■ **Aim of the exercise**: Would you write out all of the records that follow, exactly as they stand?

____ The data

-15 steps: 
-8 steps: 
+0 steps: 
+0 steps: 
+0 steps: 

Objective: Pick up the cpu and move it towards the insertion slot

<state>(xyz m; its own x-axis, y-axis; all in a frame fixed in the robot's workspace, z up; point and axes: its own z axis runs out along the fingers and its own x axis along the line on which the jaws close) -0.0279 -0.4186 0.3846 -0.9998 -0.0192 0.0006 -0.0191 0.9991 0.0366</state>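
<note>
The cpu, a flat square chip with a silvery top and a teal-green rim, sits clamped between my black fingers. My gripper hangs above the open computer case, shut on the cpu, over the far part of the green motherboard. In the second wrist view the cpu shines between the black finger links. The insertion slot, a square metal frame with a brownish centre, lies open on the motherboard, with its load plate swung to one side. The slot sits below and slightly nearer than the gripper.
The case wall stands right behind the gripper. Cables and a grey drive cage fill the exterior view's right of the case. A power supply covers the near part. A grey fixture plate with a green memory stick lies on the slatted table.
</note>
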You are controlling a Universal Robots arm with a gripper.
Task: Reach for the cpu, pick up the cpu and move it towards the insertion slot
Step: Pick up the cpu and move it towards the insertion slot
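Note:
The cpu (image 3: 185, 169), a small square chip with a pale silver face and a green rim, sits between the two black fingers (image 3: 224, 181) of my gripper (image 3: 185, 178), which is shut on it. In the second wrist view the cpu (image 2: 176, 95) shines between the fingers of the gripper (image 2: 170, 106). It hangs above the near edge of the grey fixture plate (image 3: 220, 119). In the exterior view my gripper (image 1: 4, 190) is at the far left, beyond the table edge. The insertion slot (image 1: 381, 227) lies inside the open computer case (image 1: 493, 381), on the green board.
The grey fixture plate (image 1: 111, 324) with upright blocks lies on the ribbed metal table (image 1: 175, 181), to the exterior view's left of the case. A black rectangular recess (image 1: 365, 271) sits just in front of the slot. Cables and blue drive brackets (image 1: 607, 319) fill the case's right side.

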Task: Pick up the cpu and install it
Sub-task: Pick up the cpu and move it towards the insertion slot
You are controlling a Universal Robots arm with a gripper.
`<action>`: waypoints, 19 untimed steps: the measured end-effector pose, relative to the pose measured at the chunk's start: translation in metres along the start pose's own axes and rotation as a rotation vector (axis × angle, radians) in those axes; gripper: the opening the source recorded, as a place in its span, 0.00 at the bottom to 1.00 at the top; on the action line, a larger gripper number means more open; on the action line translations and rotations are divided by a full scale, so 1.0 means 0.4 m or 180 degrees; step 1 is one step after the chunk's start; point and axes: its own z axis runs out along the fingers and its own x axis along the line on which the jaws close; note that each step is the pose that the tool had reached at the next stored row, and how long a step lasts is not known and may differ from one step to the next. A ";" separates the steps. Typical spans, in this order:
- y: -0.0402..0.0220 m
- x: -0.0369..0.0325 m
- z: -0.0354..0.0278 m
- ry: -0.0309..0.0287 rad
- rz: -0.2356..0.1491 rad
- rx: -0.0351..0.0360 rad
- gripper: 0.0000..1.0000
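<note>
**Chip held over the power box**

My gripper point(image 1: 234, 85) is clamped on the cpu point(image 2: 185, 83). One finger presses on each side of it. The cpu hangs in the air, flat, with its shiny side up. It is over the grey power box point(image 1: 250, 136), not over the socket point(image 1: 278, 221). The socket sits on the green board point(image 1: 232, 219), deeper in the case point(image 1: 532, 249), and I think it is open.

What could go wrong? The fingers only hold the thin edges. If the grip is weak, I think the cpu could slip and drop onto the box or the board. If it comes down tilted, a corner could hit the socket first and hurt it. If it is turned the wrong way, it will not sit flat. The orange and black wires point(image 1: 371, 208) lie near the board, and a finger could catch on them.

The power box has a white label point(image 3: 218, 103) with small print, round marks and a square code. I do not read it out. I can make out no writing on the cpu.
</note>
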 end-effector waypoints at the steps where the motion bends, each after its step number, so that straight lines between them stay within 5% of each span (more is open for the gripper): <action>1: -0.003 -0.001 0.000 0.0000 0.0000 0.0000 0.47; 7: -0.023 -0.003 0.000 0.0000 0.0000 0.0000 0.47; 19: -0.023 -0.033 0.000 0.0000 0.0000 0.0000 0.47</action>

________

■ **Answer to this exercise**:
-15 steps: 
-8 steps: 
+0 steps: 
+0 steps: 
+0 steps: 

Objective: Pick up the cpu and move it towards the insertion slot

<state>(xyz m; its own x-axis, y-axis; all in a frame fixed in the robot's workspace, z up; point and axes: its own z axis runs out along the fingers and its own x axis along the line on which the jaws close) -0.0279 -0.4186 0.3846 -0.9998 -0.0192 0.0006 -0.0191 0.9991 0.0366</state>
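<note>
The cpu, a flat square chip with a silvery top and a teal-green rim, sits clamped between my black fingers. My gripper hangs above the open computer case, shut on the cpu, over the far part of the green motherboard. In the second wrist view the cpu shines between the black finger links. The insertion slot, a square metal frame with a brownish centre, lies open on the motherboard, with its load plate swung to one side. The slot sits below and slightly nearer than the gripper.
The case wall stands right behind the gripper. Cables and a grey drive cage fill the exterior view's right of the case. A power supply covers the near part. A grey fixture plate with a green memory stick lies on the slatted table.
</note>
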You are controlling a Universal Robots arm with a gripper.
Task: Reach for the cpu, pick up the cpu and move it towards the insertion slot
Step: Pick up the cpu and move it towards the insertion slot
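Note:
The cpu (image 3: 185, 169), a small square chip with a pale silver face and a green rim, sits between the two black fingers (image 3: 224, 181) of my gripper (image 3: 185, 178), which is shut on it. In the second wrist view the cpu (image 2: 176, 95) shines between the fingers of the gripper (image 2: 170, 106). It hangs above the near edge of the grey fixture plate (image 3: 220, 119). In the exterior view my gripper (image 1: 4, 190) is at the far left, beyond the table edge. The insertion slot (image 1: 381, 227) lies inside the open computer case (image 1: 493, 381), on the green board.
The grey fixture plate (image 1: 111, 324) with upright blocks lies on the ribbed metal table (image 1: 175, 181), to the exterior view's left of the case. A black rectangular recess (image 1: 365, 271) sits just in front of the slot. Cables and blue drive brackets (image 1: 607, 319) fill the case's right side.
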
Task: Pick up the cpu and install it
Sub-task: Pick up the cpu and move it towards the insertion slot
You are controlling a Universal Robots arm with a gripper.
`<action>`: waypoints, 19 untimed steps: the measured end-effector pose, relative to the pose measured at the chunk's start: translation in metres along the start pose's own axes and rotation as a rotation vector (axis × angle, radians) in those axes; gripper: the opening the source recorded, as a place in its span, 0.00 at the bottom to 1.00 at the top; on the action line, a larger gripper number means more open; on the action line translations and rotations are divided by a full scale, so 1.0 means 0.4 m or 180 degrees; step 1 is one step after the chunk's start; point and axes: its own z axis runs out along the fingers and its own x axis along the line on which the jaws close; note that each step is the pose that the tool had reached at the next stored row, and how long a step lasts is not known and may differ from one step to the next. A ";" separates the steps. Typical spans, in this order:
- y: -0.0402..0.0220 m
- x: -0.0369..0.0325 m
- z: -0.0354..0.0278 m
- ry: -0.0309..0.0287 rad
- rz: -0.2356..0.1491 rad
- rx: -0.0351..0.0360 rad
- gripper: 0.0000..1.0000
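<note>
**Chip held over the power box**

My gripper point(image 1: 234, 85) is clamped on the cpu point(image 2: 185, 83). One finger presses on each side of it. The cpu hangs in the air, flat, with its shiny side up. It is over the grey power box point(image 1: 250, 136), not over the socket point(image 1: 278, 221). The socket sits on the green board point(image 1: 232, 219), deeper in the case point(image 1: 532, 249), and I think it is open.

What could go wrong? The fingers only hold the thin edges. If the grip is weak, I think the cpu could slip and drop onto the box or the board. If it comes down tilted, a corner could hit the socket first and hurt it. If it is turned the wrong way, it will not sit flat. The orange and black wires point(image 1: 371, 208) lie near the board, and a finger could catch on them.

The power box has a white label point(image 3: 218, 103) with small print, round marks and a square code. I do not read it out. I can make out no writing on the cpu.
</note>
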 end-effector waypoints at the steps where the motion bends, each after its step number, so that straight lines between them stay within 5% of each span (more is open for the gripper): <action>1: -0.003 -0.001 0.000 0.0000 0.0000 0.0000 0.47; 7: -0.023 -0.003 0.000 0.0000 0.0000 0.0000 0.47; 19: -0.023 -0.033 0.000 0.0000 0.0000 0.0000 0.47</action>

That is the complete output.